Begin at the top of the records below and print each line exactly until the line containing "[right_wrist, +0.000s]" has been printed; any pictures are to be left out.

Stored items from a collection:

-- -- --

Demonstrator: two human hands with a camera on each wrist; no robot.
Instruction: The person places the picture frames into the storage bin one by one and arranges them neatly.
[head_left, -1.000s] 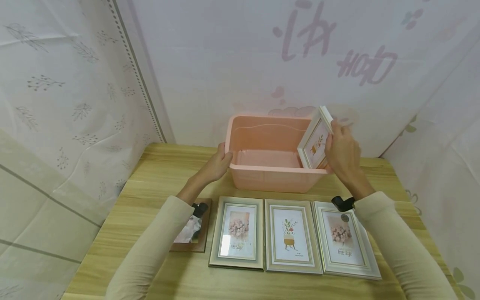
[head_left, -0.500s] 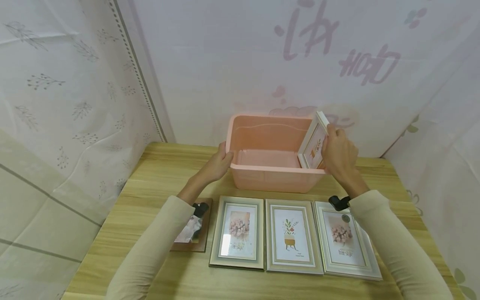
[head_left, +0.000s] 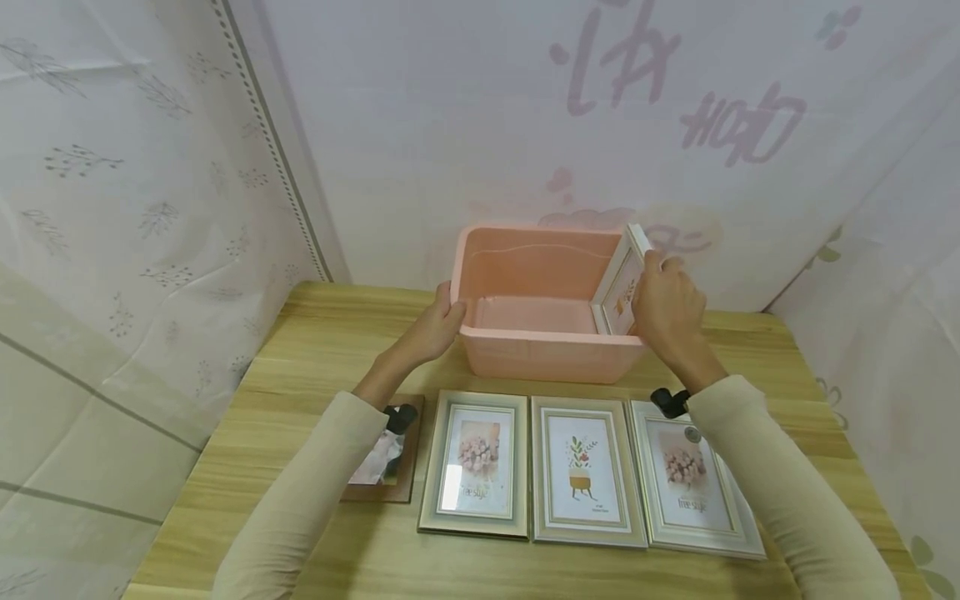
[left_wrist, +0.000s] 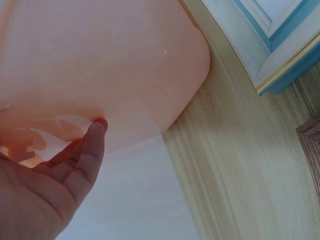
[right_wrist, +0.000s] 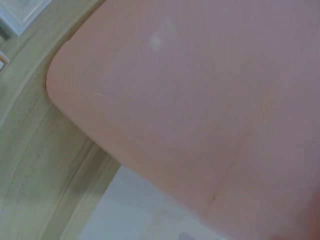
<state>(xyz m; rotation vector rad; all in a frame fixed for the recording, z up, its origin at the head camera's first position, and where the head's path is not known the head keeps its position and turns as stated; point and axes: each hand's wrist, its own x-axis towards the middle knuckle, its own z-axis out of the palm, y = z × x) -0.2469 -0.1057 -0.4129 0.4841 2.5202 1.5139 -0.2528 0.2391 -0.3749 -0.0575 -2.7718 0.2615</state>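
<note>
A pink plastic bin stands at the back of the wooden table, its wall also filling much of the left wrist view. My left hand grips the bin's left rim, thumb over the near side. In the bin's right end leans a white picture frame with a plant picture, its top above the rim. My right hand holds this frame by its right edge, partly covering it. Only the bin's outer wall shows clearly in the right wrist view; the fingers are hidden there.
Before the bin lie a brown photo frame, partly under my left forearm, a gold-edged frame, a plant-picture frame and a silvery flower-picture frame. A printed curtain hangs right behind the table.
The white picture frame has gone lower and a little left into the bin's right end, my right hand moving left and down with it. My left hand stays on the rim.
</note>
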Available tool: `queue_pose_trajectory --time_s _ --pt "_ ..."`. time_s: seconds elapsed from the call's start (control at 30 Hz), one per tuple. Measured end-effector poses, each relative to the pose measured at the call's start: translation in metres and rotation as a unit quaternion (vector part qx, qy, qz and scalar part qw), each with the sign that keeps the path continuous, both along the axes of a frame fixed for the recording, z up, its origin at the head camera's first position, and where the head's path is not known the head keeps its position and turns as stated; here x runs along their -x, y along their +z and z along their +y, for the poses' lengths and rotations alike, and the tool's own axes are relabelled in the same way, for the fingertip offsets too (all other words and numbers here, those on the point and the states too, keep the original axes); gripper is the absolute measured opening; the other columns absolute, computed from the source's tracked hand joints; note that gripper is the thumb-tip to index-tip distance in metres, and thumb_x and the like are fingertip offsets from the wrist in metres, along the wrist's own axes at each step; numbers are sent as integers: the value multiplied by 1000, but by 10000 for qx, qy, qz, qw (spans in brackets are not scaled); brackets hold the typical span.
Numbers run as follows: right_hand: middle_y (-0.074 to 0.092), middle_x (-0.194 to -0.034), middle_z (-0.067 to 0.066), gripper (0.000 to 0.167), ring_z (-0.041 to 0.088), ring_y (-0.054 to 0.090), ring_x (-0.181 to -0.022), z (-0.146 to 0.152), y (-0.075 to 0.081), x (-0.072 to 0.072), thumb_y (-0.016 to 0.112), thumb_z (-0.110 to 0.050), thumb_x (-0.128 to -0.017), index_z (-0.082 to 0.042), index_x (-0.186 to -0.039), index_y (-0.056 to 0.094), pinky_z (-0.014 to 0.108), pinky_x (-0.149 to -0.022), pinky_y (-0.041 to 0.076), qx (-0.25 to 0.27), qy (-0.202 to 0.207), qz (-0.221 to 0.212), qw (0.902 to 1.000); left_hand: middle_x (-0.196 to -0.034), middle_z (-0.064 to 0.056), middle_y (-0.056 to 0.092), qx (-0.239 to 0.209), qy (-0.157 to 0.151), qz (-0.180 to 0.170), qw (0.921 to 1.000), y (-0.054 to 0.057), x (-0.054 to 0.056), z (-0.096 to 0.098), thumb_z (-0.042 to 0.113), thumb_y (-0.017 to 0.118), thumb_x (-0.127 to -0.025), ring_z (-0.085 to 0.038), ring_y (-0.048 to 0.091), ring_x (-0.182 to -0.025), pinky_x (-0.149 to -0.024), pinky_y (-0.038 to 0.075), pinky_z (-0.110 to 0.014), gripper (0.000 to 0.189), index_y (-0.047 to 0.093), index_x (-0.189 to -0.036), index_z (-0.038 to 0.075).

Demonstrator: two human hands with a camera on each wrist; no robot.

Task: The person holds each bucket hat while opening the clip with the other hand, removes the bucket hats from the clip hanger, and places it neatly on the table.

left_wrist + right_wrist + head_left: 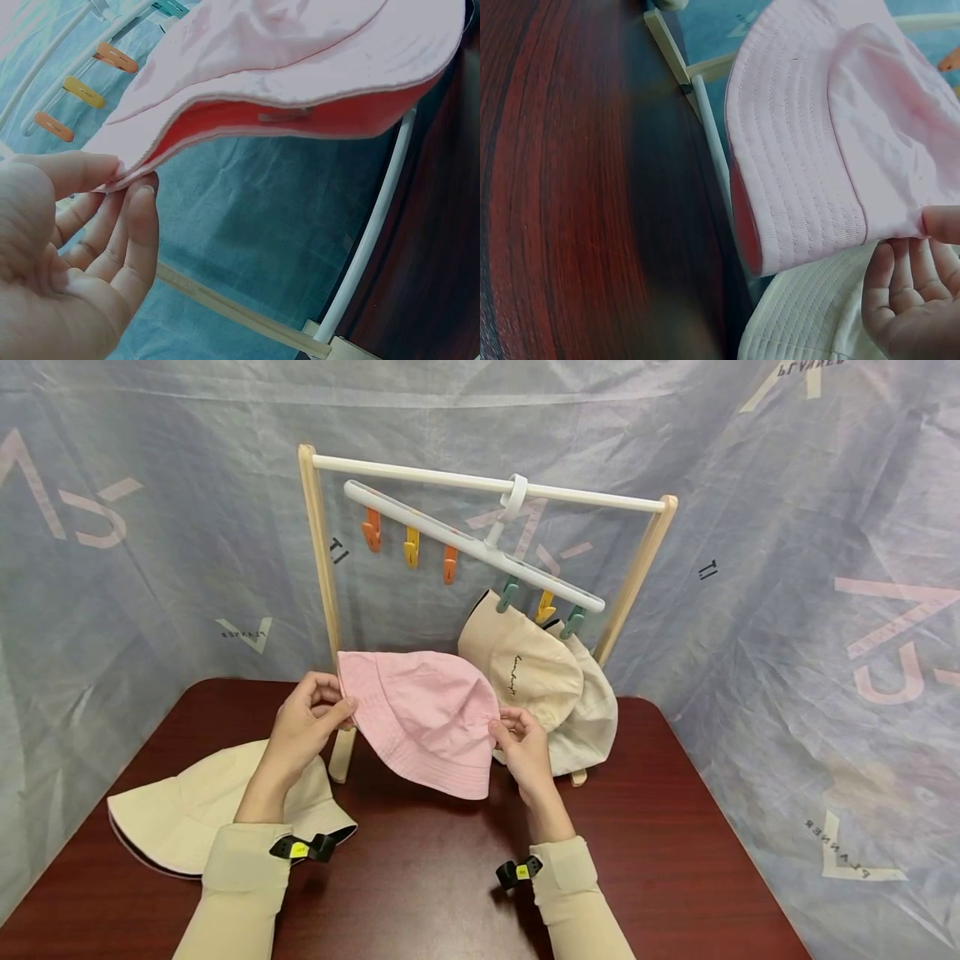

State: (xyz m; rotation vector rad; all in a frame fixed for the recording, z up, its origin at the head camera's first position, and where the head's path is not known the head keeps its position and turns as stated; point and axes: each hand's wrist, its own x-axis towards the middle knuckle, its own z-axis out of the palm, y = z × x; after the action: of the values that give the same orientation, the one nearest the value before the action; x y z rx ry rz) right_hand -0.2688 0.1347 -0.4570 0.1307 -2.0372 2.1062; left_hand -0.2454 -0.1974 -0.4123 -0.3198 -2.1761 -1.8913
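Observation:
A pink bucket hat (427,714) is held up between both hands, above the table and in front of the rack. My left hand (303,722) pinches the brim's edge at its upper left corner; in the left wrist view the thumb lies on top and fingertips underneath, with the red lining showing. My right hand (525,747) pinches the crown's side near the brim, thumb in front and fingers behind. Behind it, a cream bucket hat (525,672) with dark lettering and an off-white hat (596,718) hang from clips on the white hanger (480,550).
The rack has wooden posts (643,577) and a white top rail (420,472). Orange and yellow clips (411,547) hang at the hanger's raised left end. Another cream hat (195,802) lies on the dark red table (660,860) at left, partly behind my left forearm. Grey cloth surrounds the table.

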Motion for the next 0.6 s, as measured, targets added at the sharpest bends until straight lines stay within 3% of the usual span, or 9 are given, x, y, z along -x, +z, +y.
queue_pose_trajectory --time_s 0.33,0.6 --pt "70 -93 5 24 13 64 -81 2 2 -2 72 -1 -98 3 -122 68 21 -71 53 -59 -72 -59 9999 -97 -7 66 397 -177 -750 9962 2 -2 -5 19 74 -103 -13 75 -83 -83 64 -32 35 53 -122 -1" --pt "69 -93 6 24 13 63 -79 5 1 -1 73 -2 -99 2 -122 70 24 -65 53 -126 -64 -109 9998 -97 -9 69 451 -379 -961 9936 0 -1 -9 16 73 -102 -16 74 -86 -82 64 -31 34 52 -121 -4"
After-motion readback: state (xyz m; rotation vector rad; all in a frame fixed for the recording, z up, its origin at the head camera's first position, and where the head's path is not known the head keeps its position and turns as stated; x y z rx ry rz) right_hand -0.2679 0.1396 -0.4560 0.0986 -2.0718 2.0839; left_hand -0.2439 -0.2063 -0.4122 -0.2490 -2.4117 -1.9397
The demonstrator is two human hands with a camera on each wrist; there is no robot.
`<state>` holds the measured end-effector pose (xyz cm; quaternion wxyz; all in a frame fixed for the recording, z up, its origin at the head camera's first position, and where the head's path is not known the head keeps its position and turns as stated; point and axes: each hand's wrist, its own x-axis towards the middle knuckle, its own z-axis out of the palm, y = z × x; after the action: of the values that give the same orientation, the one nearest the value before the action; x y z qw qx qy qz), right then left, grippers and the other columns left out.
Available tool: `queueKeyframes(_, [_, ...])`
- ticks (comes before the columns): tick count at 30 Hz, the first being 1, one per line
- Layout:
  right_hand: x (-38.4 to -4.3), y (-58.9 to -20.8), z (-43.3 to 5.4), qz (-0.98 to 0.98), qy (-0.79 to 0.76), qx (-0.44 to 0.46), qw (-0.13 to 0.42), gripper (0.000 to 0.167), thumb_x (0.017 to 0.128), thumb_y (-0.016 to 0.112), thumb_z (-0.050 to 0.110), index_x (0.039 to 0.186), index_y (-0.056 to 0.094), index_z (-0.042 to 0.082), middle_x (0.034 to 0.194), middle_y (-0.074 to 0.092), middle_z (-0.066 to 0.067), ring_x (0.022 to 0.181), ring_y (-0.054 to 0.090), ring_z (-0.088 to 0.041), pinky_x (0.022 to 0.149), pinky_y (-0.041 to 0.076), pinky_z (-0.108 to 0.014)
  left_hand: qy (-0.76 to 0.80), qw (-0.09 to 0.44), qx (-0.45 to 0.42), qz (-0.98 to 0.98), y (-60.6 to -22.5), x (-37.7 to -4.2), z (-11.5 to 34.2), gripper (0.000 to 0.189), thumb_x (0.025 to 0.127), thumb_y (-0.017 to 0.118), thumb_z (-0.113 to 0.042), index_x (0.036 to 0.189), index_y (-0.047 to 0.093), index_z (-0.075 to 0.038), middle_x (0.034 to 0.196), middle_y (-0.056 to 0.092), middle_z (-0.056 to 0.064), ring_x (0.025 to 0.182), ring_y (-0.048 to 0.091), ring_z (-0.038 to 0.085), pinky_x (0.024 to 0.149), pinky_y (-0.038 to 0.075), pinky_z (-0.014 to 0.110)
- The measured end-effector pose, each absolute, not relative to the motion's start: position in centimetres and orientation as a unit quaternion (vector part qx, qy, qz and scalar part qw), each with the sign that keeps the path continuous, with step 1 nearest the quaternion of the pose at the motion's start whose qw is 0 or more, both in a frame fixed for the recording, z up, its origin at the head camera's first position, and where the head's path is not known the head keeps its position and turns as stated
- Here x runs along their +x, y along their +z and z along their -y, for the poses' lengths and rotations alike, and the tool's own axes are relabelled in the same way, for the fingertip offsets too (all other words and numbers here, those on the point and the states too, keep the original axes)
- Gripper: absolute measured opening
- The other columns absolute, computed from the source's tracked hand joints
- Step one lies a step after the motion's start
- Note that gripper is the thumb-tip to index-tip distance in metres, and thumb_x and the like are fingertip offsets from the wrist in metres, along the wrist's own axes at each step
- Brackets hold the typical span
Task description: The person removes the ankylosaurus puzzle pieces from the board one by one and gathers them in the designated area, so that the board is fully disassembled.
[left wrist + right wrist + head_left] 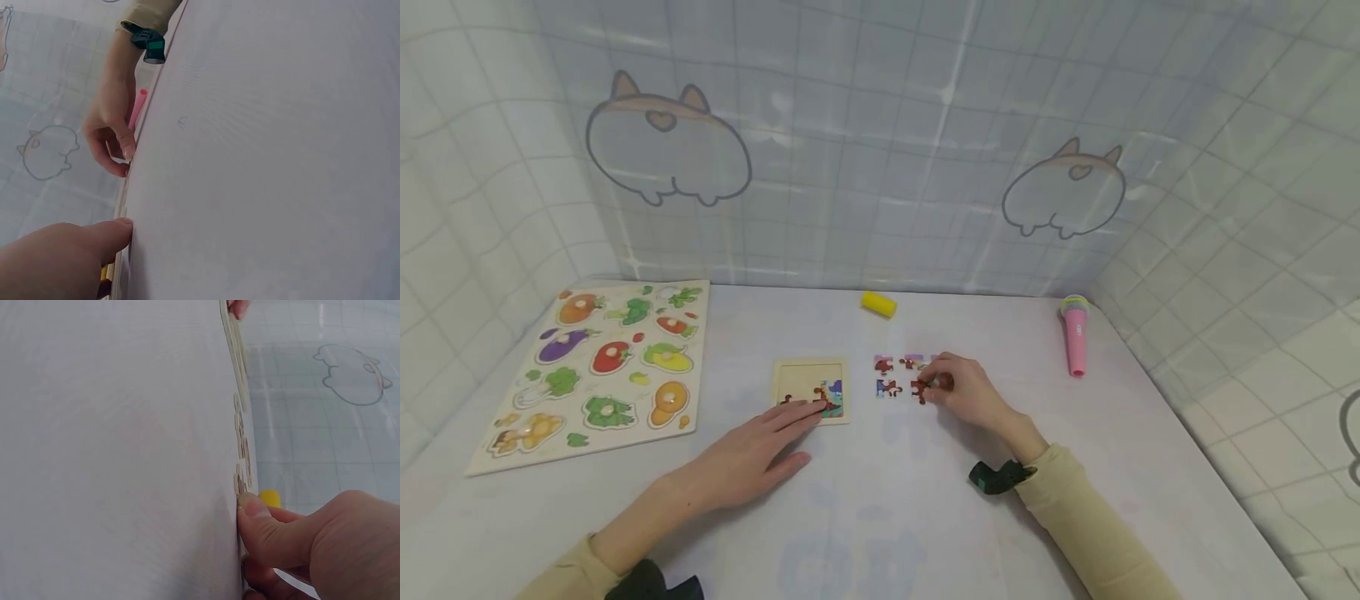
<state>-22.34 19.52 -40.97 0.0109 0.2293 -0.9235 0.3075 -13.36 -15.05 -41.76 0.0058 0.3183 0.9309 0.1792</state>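
A small wooden puzzle tray (797,374) lies in the middle of the table, with joined dinosaur-picture pieces (834,390) in its lower part. My left hand (748,457) rests across the tray's lower edge, fingers straight and fingertips over the pieces. Right of the tray, loose jigsaw pieces lie in two rows, among them a purple-topped piece (883,364) and a blue-edged piece (889,388). My right hand (967,392) pinches a red-brown jigsaw piece (918,391) at the lower row's right end. In the right wrist view, the thumb (253,505) is right at that piece's edge.
A large vegetable peg puzzle board (651,408) lies at the left. Behind the loose pieces is a yellow cylinder (879,304). A pink toy microphone (1076,340) lies at the back right. Tile-patterned cloth walls (865,167) enclose the table's back and sides.
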Motion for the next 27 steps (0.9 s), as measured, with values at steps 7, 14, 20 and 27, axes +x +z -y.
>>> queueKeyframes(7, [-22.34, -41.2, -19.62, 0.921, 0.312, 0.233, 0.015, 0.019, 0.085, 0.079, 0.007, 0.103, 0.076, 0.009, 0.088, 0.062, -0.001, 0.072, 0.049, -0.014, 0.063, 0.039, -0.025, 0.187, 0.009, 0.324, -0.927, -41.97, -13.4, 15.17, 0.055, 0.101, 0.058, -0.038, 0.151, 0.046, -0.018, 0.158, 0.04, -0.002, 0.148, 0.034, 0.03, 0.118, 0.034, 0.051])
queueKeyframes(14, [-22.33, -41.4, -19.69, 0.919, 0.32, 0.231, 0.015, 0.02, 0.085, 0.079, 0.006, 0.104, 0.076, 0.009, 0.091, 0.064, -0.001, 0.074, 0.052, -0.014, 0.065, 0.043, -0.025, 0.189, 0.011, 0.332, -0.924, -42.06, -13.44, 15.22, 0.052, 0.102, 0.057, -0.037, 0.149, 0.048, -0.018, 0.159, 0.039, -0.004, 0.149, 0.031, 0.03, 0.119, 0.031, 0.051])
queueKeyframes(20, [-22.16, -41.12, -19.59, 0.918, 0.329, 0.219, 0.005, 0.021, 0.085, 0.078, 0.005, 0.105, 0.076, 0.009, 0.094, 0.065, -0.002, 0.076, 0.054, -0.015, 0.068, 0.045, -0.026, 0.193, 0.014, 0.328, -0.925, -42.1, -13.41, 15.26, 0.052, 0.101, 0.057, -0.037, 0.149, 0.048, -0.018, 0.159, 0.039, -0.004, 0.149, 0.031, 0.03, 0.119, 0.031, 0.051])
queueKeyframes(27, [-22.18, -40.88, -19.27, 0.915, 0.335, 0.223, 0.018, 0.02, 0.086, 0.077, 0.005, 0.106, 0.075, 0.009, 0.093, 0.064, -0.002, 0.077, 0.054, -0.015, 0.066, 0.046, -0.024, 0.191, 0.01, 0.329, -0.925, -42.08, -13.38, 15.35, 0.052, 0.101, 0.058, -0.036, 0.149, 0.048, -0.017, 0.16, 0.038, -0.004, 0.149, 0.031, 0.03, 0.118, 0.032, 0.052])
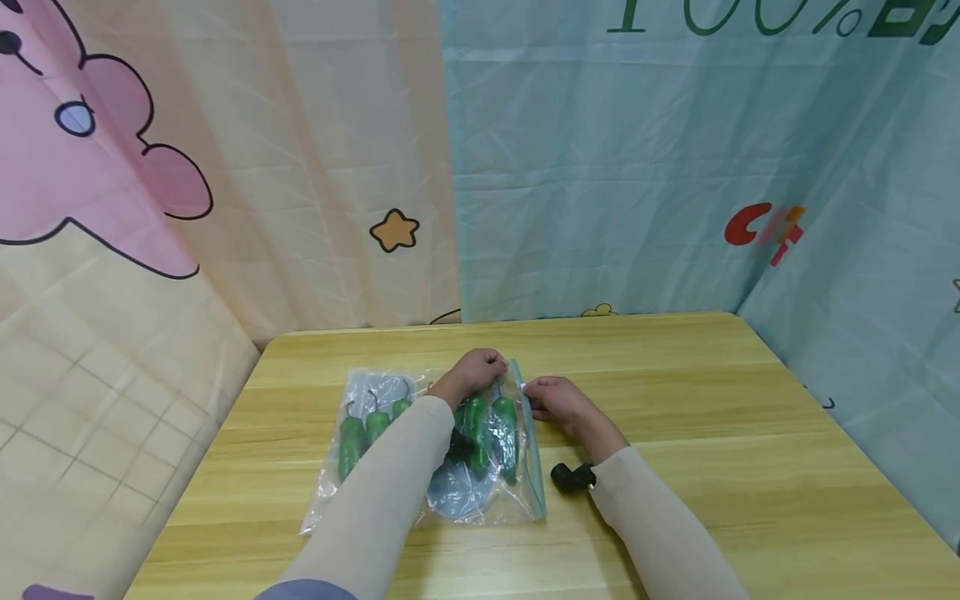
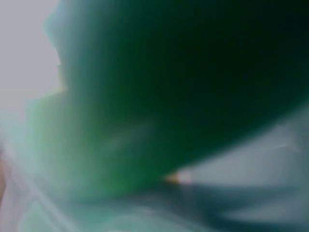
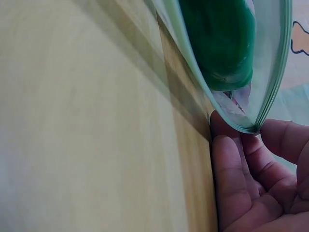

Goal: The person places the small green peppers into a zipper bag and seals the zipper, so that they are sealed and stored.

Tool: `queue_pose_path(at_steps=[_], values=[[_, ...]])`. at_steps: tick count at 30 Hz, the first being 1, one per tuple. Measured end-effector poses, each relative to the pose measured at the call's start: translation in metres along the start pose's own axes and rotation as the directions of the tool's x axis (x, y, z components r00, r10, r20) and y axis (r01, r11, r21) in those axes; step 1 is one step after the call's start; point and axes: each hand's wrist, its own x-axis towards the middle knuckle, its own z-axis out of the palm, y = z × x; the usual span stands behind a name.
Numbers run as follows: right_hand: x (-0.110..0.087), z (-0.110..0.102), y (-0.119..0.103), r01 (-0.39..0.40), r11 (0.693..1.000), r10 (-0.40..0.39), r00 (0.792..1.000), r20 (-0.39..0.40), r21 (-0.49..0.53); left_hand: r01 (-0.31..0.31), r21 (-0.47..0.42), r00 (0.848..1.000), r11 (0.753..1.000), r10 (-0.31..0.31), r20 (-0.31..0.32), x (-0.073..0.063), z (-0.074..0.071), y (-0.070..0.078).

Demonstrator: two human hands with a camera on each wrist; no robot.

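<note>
A clear zip bag (image 1: pixel 480 508) with a pale green zip edge (image 1: pixel 536 467) lies on the table, with several green peppers (image 1: pixel 351 446) inside. At the bag's far corner, my left hand (image 1: pixel 476 372) pinches the end of the zip edge. My right hand (image 1: pixel 558 398) holds the same edge a little nearer to me. In the right wrist view, thumb and fingertips (image 3: pixel 282 137) pinch the zip strip (image 3: pixel 280 82), and the bag's mouth gapes around a green pepper (image 3: pixel 222 43). A blurred green pepper (image 2: pixel 159 96) fills most of the left wrist view.
The bag rests on a light wood table (image 1: pixel 675 400). Pale grey round shapes (image 1: pixel 459 490) show at the bag among the peppers. Printed curtains (image 1: pixel 585 167) stand behind the table and at both sides. A black wrist camera (image 1: pixel 572 477) sits at my right cuff.
</note>
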Motion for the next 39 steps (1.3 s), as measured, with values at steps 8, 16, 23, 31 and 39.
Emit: queue_pose_path(at_steps=[8, 16, 23, 31, 39], values=[[-0.0017, 0.0009, 0.0003, -0.002, 1.0, 0.002, 1.0, -0.006, -0.006, 0.011, 0.004, 1.0, 1.0, -0.011, -0.019, -0.001, 0.002, -0.0003], [-0.0052, 0.001, 0.0001, 0.011, 1.0, -0.011, 1.0, 0.001, 0.005, 0.015, 0.008, 1.0, 1.0, -0.015, -0.027, -0.0011, 0.003, -0.001], [-0.0059, 0.0026, 0.0011, 0.005, 1.0, -0.005, 1.0, -0.01, 0.002, 0.012, 0.015, 1.0, 1.0, -0.012, -0.027, -0.0004, 0.0029, -0.0023], [-0.0058, 0.0008, 0.0041, 0.01, 1.0, -0.01, 1.0, -0.009, -0.008, 0.024, 0.01, 1.0, 1.0, -0.024, -0.02, 0.0016, 0.0028, -0.0025], [-0.0074, 0.0013, 0.0053, 0.036, 0.999, -0.036, 0.999, 0.006, -0.016, 0.023, 0.026, 1.0, 0.999, -0.022, -0.02, 0.0008, 0.0013, -0.0018]])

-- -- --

OUTPUT:
Demonstrator: two human hands with a camera on each wrist; no robot.
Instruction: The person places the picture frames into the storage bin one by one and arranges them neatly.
[head_left, -1.000s] 
[head_left, -0.500s] 
[head_left, +0.000s] 
[left_wrist, +0.000s] 
[right_wrist, +0.000s] 

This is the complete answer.